Pogba is proving £89m worth by sparking Manchester United back to life
Four months into the season, there is finally a sense that the football is taking centre stage at Old Trafford. After three wins on the bounce and a string of improved performances, the juggernaut is rolling and the background noise diminishing.
And just as the team may be on the cusp of being discussed without endless references to their manager Jose Mourinho's behaviour, Paul Pogba could be about to shake off the constant references to his transfer fee.
In the 2-1 victory over Crystal Palace on Wednesday, Pogba gave his best display since returning to Manchester for a world record £89m, four years after leaving for nothing. For the first time in the same match he both created and scored, confirming him as the game's dominant figure.
There were three French internationals in the midfield. Of the other two, Mathieu Flamini lasted only 45 minutes and Yohan Cabaye was reduced to chasing Pogba for 90.
Cabaye is a very fine player, justifiably hailed as a marquee signing when he joined Palace in 2015. The previous year he had been Pogba's senior partner in France's World Cup midfield. But at Selhurst Park he looked like the little kid in the playground trying to compete with the bigger boys.
Time and again Pogba passed the ball around, or skipped away from his compatriot. He was aided by having more talented team-mates, but the build-up to the winner summed up the gulf.
As the ball was played into Pogba, Cabaye went in to challenge. Pogba turned his body, enabling him to receive the ball, as he so often does, on the half-turn, and simultaneously eased Cabaye aside leaving him on the floor. As Cabaye appealed for a foul, Pogba strode forward, drew Palace's defence then slipped an angled pass to Zlatan Ibrahimovic. The Swede did the rest.
Pogba also scored - albeit he was offside and aided by Ibrahimovic's handball - drew a fine save from Wayne Hennessey with a volley, dipped a shot just over the bar and created a good chance for Wayne Rooney.
In between he did the quiet stuff, circulating the ball, showing his excellent first touch and often his quick feet, and pushing United forward. Like all the top players, he seemed to have time and space.

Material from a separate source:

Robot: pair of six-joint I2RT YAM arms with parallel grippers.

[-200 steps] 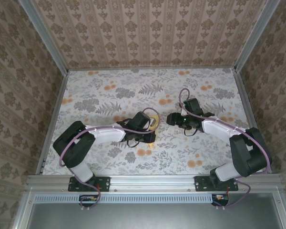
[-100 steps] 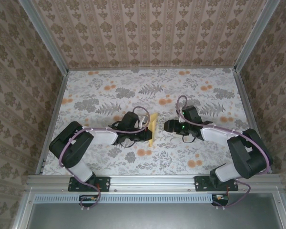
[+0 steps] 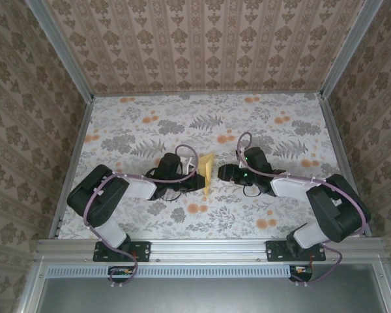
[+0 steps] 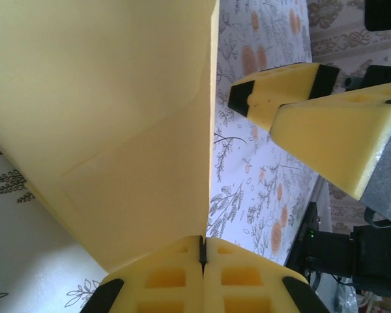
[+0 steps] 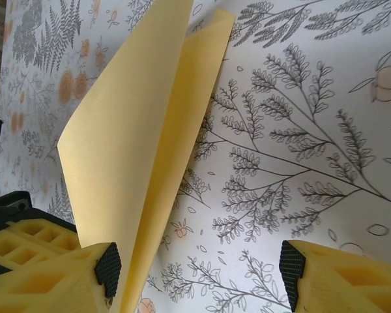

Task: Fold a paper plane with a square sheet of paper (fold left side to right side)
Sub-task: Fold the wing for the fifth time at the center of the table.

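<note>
Over the middle of a flower-and-fern printed tabletop [image 3: 150, 130], the left gripper [image 3: 197, 180] and the right gripper [image 3: 222, 173] come nose to nose, with a thin yellow-orange sheet of paper [image 3: 208, 171] standing on edge between them. The left gripper is clamped on the sheet of paper. From its own wrist camera, its two yellow foam pads [image 4: 169, 280] are pressed flat together with an edge of the paper caught in the seam. The sheet fans out from there, and a faint crease line runs across its face.

The right gripper faces it from the other side, jaws standing well apart. Seen from the right wrist, the sheet is doubled over into two leaves that part in a narrow V. Its near end comes down just beside the inner face of one of the yellow, black-tipped fingers [image 5: 58, 274], and whether it touches that finger cannot be told. The other finger is well clear of the paper, with bare printed tabletop between them.

From above, the paper reads as a slim upright sliver near the table's centre, slightly toward the near edge. The left gripper is against it and the right gripper just beside it. Brown damask-patterned walls [image 3: 202, 45] close in the table on three sides.
</note>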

His improved form can be attributed to having re-familiarised himself with the pace of the English game, and Mourinho finding a midfield platform that suits him. Michael Carrick's reassuring presence behind Pogba, and ability to rotate possession, has been a key factor. So, too, the disciplined energy of Ander Herrera alongside.

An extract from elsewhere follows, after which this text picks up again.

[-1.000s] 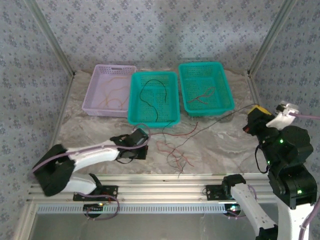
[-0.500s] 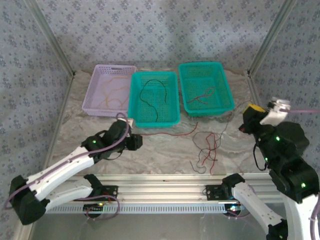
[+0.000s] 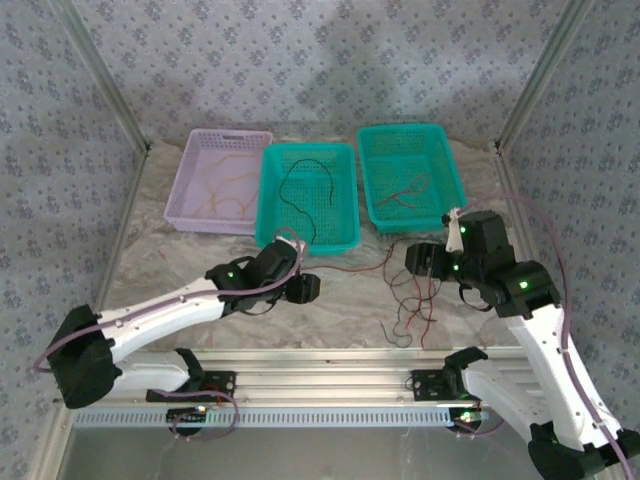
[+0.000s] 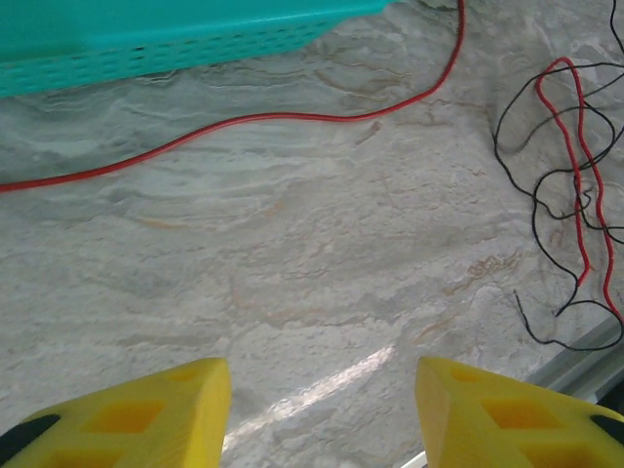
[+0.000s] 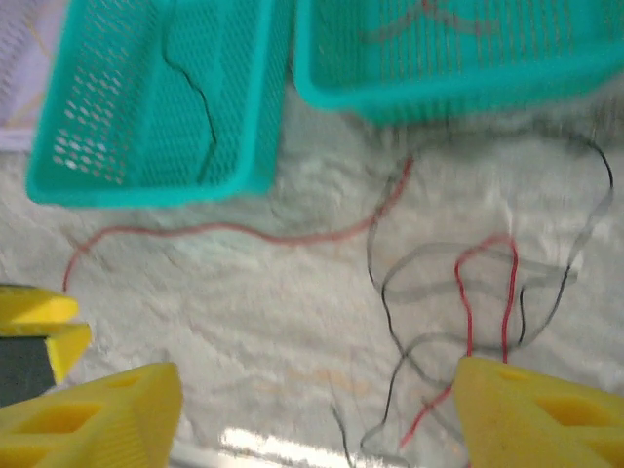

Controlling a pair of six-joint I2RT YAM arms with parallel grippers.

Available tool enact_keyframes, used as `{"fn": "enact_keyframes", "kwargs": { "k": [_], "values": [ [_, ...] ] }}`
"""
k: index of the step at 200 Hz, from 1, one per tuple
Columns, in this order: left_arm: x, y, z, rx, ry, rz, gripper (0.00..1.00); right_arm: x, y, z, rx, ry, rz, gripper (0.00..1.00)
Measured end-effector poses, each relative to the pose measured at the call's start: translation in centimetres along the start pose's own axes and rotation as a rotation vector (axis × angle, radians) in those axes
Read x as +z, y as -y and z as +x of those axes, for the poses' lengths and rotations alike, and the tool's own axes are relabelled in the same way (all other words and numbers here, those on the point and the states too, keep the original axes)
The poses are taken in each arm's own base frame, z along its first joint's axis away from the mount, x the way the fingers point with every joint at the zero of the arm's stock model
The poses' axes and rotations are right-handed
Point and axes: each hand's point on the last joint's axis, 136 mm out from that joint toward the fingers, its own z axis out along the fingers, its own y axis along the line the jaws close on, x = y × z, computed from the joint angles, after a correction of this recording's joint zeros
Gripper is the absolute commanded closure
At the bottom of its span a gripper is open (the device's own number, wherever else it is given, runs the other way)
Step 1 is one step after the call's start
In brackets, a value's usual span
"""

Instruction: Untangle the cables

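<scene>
Lying tangled on marbled tabletop [image 3: 180, 262]: thin red, black cables [image 3: 413, 298]; left jaws, right jaws wide.

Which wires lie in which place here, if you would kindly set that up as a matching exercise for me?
Places:
1. lilac basket
2. middle teal basket
3. right teal basket
4. table

Wires:
A. red-and-black tangle
B. yellowish wires
C. reddish wire
D. black wire

Pairs: 1-B, 2-D, 3-C, 4-A
</scene>
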Motion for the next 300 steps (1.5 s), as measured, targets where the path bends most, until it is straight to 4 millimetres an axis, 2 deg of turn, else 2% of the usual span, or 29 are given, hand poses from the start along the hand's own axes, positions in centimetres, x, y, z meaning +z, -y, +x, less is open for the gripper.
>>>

There was, though, one other significant aspect about the goal. It came after Marcus Rashford had replaced Rooney, and Jesse Lingard come on for Juan Mata.
Rooney had a decent match, but rarely held his position on the left. With Mata drifting in from the right and Ibrahimovic often dropping deep, United lacked width and the midfield was congested.
When Pogba shook off Cabaye, Rashford was getting chalk on his boots on the left, Lingard was to the right, Ibrahimovic high. That left space which Pogba was able to drive into, before finding Ibrahimovic's run.
So Mourinho still has conundrums to solve when it comes to the balance of his attack, but he will have been cheered by the obvious rapport between his goalscorers, on and off the pitch.
If Pogba can bring the best from both himself and Ibrahimovic, and so drive United to Champions League qualification, he will go a long way towards paying off a hefty chunk of that world record fee.